§ **Activity**
For the material below, output exactly the span from the line with "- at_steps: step" to the line with "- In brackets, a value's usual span", including both, and nothing besides.

§ **Task material**
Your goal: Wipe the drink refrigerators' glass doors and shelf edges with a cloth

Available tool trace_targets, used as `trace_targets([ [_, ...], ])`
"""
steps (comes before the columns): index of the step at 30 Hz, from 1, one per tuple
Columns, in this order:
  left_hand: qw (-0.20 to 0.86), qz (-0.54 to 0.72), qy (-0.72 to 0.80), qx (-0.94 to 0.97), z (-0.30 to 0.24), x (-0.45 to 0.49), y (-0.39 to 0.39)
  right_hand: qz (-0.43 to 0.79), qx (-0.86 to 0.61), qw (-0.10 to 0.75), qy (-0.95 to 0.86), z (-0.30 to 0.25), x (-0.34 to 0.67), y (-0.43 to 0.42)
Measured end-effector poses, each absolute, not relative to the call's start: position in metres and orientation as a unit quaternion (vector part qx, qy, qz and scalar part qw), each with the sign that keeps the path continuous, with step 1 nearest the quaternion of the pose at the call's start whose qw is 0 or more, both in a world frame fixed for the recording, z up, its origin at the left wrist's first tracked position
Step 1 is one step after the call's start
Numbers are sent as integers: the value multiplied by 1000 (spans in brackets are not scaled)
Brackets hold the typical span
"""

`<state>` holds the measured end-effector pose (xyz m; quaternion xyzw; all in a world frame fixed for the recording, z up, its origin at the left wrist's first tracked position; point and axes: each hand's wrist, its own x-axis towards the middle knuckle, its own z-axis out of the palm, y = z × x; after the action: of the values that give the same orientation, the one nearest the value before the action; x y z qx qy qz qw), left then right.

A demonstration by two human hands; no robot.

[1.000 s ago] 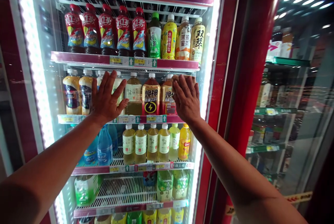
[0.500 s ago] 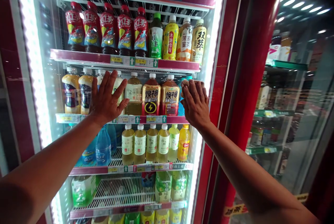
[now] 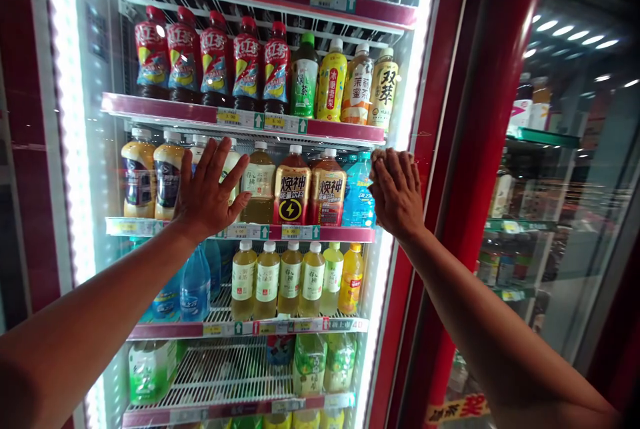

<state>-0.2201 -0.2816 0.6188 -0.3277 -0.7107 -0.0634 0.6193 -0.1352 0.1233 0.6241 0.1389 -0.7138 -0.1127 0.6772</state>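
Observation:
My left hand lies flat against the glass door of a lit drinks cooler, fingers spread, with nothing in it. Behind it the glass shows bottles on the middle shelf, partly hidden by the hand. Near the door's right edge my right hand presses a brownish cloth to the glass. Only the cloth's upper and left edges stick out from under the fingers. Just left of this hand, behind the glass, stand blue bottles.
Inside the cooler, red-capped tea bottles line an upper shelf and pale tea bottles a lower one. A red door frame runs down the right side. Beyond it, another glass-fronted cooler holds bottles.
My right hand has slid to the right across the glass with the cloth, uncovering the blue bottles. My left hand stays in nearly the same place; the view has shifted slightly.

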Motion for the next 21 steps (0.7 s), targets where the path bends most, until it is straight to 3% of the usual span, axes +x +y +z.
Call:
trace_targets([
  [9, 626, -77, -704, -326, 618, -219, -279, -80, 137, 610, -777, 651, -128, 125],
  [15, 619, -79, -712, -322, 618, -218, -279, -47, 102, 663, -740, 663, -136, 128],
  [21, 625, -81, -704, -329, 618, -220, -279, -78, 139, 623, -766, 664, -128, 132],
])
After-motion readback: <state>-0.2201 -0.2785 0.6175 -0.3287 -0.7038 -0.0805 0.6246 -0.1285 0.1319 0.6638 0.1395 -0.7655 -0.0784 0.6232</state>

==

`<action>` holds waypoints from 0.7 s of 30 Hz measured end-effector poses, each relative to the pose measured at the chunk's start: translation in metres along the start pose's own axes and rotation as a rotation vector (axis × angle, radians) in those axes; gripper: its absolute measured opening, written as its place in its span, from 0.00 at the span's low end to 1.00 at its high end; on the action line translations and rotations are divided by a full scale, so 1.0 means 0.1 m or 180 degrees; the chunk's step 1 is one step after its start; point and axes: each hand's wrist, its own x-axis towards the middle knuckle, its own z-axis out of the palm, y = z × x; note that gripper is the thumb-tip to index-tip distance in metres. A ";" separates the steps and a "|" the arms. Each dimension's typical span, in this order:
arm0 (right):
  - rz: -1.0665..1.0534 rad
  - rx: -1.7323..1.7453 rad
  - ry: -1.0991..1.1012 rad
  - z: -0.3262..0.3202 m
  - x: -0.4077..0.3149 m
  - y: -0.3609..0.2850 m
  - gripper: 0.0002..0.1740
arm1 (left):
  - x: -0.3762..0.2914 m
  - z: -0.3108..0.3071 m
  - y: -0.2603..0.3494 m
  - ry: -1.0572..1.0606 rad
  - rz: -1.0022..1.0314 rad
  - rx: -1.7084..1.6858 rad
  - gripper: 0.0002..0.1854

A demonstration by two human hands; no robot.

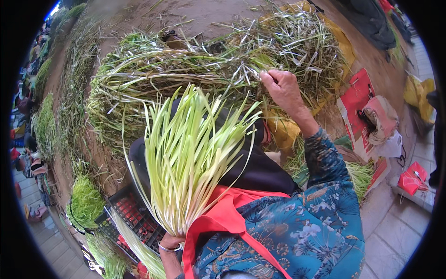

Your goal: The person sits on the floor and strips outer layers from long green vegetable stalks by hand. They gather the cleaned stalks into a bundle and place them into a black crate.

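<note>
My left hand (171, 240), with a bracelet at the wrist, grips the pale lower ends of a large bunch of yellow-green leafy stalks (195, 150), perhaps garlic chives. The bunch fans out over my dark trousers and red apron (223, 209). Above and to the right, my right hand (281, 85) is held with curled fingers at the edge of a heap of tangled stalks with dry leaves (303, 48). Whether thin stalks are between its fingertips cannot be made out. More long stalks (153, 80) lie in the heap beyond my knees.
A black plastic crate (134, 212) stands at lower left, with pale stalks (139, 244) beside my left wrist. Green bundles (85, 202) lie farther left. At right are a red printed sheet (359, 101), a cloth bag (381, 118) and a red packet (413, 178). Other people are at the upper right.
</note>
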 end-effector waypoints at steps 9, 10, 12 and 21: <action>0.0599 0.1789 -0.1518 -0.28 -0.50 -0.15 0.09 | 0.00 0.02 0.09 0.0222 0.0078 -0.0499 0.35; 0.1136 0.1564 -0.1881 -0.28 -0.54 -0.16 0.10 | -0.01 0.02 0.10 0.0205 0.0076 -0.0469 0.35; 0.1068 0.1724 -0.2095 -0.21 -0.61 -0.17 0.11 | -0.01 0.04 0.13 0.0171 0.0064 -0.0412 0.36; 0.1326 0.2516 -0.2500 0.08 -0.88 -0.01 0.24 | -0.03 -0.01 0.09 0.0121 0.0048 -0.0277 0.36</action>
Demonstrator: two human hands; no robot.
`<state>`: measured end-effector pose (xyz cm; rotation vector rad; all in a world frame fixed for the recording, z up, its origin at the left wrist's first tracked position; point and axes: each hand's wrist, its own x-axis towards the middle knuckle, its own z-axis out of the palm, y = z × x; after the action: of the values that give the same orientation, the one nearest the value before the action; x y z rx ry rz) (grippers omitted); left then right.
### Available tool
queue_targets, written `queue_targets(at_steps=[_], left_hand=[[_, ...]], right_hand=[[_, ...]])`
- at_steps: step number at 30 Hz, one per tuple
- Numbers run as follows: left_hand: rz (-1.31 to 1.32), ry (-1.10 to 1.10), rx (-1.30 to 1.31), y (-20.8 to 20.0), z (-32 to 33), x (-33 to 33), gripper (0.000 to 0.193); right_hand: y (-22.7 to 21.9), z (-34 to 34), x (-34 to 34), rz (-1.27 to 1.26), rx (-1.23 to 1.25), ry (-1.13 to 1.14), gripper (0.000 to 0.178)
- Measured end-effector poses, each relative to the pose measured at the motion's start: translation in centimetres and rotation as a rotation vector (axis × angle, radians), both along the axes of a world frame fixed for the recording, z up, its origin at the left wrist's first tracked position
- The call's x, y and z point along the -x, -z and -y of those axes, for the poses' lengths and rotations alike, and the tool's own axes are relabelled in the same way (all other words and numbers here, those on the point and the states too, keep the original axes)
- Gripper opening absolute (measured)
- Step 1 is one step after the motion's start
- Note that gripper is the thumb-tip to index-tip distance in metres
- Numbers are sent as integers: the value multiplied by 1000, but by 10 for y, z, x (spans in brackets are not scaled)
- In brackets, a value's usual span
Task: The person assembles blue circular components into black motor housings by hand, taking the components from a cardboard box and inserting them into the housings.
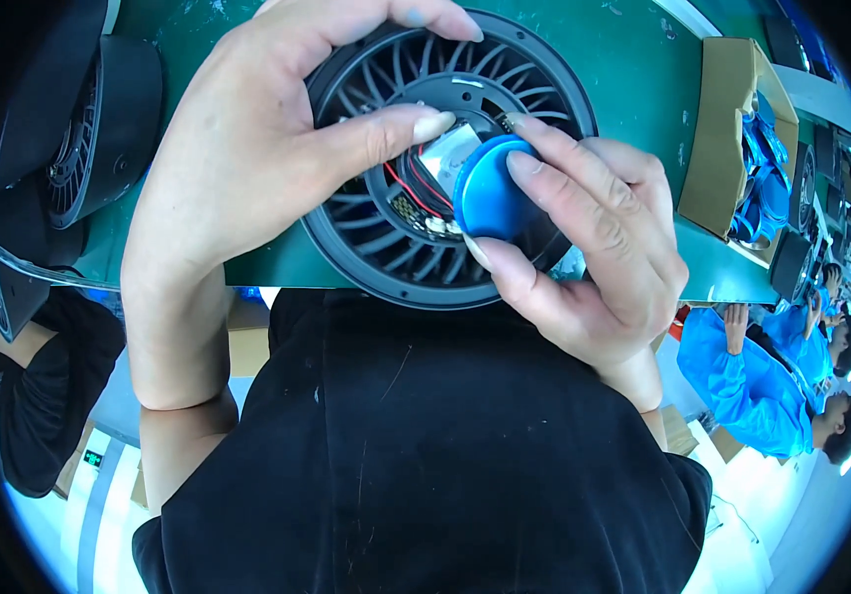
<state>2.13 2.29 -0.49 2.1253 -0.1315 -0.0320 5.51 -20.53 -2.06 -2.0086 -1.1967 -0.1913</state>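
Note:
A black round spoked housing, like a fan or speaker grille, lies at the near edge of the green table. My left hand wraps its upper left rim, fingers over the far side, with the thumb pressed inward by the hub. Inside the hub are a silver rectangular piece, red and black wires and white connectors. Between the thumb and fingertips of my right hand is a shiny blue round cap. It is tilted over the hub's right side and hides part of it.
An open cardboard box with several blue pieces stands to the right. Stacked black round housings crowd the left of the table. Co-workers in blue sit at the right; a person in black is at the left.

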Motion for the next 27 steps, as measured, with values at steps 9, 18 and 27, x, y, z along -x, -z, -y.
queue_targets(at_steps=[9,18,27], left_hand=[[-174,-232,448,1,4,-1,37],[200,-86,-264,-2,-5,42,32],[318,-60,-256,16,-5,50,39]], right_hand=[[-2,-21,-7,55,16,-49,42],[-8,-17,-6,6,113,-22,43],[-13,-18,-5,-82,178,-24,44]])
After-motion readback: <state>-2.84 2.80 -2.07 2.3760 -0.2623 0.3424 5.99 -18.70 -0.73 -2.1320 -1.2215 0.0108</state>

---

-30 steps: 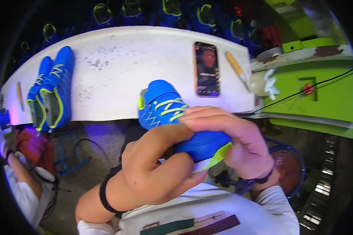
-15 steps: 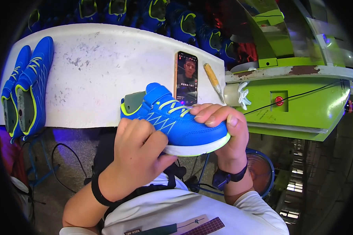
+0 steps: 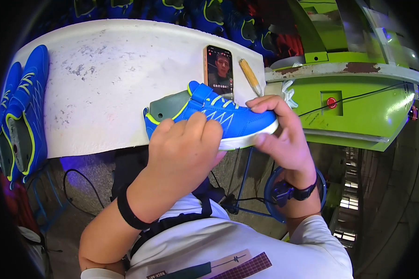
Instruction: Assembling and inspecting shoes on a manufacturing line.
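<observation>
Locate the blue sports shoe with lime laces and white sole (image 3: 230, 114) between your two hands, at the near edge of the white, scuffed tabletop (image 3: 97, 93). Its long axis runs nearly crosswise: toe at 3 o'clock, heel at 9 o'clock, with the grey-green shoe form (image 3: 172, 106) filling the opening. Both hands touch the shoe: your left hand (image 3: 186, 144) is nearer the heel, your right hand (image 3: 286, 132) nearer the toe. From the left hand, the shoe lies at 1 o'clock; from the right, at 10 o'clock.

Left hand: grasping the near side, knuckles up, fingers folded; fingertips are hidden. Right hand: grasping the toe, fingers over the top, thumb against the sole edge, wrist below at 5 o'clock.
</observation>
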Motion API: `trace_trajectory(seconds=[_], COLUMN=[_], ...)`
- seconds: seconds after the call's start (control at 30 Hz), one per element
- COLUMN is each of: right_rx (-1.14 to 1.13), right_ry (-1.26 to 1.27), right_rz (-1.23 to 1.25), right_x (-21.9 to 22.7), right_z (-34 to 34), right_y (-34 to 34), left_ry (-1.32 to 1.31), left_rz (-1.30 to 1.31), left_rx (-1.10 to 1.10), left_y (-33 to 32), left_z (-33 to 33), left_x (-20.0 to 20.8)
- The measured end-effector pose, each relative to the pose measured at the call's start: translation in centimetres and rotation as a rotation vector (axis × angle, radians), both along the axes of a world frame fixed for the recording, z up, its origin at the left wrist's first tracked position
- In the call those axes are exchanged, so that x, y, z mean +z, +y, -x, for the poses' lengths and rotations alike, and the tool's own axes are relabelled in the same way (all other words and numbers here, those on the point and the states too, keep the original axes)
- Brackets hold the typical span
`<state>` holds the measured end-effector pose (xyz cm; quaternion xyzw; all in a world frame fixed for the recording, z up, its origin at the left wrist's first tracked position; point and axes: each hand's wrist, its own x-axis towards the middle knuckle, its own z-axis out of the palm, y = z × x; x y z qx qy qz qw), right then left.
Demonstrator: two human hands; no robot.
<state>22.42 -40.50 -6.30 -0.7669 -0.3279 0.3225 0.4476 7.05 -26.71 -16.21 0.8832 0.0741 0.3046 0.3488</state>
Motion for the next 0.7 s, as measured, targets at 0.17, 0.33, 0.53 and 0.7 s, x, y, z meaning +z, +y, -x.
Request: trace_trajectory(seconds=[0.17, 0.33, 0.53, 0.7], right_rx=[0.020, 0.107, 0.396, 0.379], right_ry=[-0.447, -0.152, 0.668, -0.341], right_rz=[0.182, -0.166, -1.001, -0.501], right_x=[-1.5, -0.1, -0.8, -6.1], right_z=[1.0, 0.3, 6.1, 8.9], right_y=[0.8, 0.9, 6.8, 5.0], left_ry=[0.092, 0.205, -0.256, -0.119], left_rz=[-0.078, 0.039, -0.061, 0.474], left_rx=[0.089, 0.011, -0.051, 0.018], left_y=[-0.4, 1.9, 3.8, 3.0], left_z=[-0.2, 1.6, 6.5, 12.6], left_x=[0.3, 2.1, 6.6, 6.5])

§ **Answer to this task**
- at_steps: step number at 30 Hz, one per tuple
- Numbers run as follows: left_hand: rz (-1.31 to 1.32), ry (-1.10 to 1.10), rx (-1.30 to 1.31), y (-20.8 to 20.0), z (-32 to 33), x (-33 to 33), gripper (0.000 to 0.193); right_hand: y (-22.7 to 21.9), z (-34 to 34), x (-34 to 34), rz (-1.27 to 1.26), rx (-1.23 to 1.25), ry (-1.13 to 1.14), gripper (0.000 to 0.178)
- Measured end-effector poses, each relative to the pose measured at the motion's start: translation in centimetres and rotation as a rotation vector (axis × angle, radians), both along the axes of a world frame fixed for the recording, z up, its origin at the left wrist's first tracked position
- The call's x, y and z point along the -x, -z and -y of those axes, for the poses' lengths and rotations alike, and the tool's own axes are relabelled in the same way (all other words and numbers here, those on the point and the states too, keep the original axes)
- Gripper opening absolute (measured)
- Step 1 is one step after the motion's start
- Note that gripper is the thumb-tip to index-tip distance in metres
- Numbers are sent as integers: the value multiplied by 1000, but by 10 for y, z, x (spans in brackets are not scaled)
- In brackets, a value's usual span

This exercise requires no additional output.